George Albert Draper

     George Albert Draper, son of George and Hannah Brown (Thwing) Draper, was born November 4, 1855,
    at Hopedale, Massachusetts. His early schooling was attained in private schools, and was effectively
    supplemented by his father's instructions in preparation for the part he was destined to play in the noted
    Draper firm. At the age of seventeen years he entered the Massachusetts Institute of Technology where
    he studied for two years. When he was twenty he entered the office of the Draper Company, remaining as
    a member of the office force for one year. Young Mr. Draper then assumed the difficult role of selling agent
    for the firm, continuing on the road for two years.

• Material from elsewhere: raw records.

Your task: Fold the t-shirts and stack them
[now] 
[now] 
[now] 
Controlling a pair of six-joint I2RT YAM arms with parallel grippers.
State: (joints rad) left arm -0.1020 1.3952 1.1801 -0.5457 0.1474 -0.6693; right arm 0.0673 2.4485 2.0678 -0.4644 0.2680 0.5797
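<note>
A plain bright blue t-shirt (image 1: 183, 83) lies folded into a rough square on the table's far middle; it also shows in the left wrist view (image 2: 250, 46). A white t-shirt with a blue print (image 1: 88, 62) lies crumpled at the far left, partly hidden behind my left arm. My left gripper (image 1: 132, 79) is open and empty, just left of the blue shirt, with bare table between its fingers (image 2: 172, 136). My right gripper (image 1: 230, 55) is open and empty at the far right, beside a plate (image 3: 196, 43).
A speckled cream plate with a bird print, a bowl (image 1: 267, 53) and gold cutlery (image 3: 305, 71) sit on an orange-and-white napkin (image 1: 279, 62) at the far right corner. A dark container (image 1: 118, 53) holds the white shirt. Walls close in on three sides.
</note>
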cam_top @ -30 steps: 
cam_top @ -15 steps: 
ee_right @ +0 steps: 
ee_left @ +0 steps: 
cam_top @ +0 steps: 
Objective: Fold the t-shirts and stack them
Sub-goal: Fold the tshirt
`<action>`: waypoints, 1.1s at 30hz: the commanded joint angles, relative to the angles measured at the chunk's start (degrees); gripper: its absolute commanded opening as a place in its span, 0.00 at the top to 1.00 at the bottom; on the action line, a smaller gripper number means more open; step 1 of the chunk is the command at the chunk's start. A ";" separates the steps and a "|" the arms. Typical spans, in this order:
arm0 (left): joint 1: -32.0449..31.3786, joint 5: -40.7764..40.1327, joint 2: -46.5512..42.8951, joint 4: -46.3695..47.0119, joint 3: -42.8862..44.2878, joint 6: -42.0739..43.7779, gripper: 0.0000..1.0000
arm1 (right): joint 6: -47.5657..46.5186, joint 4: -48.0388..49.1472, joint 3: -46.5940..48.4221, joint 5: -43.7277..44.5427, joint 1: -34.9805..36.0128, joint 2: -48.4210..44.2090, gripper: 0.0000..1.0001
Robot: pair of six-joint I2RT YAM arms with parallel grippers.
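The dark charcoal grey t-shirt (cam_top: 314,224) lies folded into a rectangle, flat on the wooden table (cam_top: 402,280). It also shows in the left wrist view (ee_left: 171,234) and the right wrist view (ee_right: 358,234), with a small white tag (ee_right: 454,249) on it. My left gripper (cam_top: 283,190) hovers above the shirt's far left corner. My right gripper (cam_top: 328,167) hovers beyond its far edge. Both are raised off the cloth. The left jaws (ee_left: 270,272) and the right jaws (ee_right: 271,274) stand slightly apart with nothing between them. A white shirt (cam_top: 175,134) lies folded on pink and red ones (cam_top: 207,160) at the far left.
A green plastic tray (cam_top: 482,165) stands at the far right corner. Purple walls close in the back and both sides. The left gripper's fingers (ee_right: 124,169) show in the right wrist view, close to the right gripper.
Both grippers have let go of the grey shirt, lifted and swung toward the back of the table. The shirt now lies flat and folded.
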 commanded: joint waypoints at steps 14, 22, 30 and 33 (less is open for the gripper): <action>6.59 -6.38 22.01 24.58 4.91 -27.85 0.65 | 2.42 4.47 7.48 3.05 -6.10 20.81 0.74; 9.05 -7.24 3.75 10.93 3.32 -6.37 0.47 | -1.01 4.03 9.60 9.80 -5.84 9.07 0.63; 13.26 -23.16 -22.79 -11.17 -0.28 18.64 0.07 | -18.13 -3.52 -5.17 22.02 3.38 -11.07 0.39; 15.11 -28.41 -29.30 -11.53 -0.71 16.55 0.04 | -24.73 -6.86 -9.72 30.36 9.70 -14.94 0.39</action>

He augmented this experience and training by giving his
    attention to the financial side of the business, and at the age of thirty-two, in 1887, he became treasurer of
    the Hopedale Machine Company. Nine years later he was made treasurer of the Draper Company, and
    he held this post until death, having been elected treasurer of the Draper Corporation when the
    reorganization took place in November 1916.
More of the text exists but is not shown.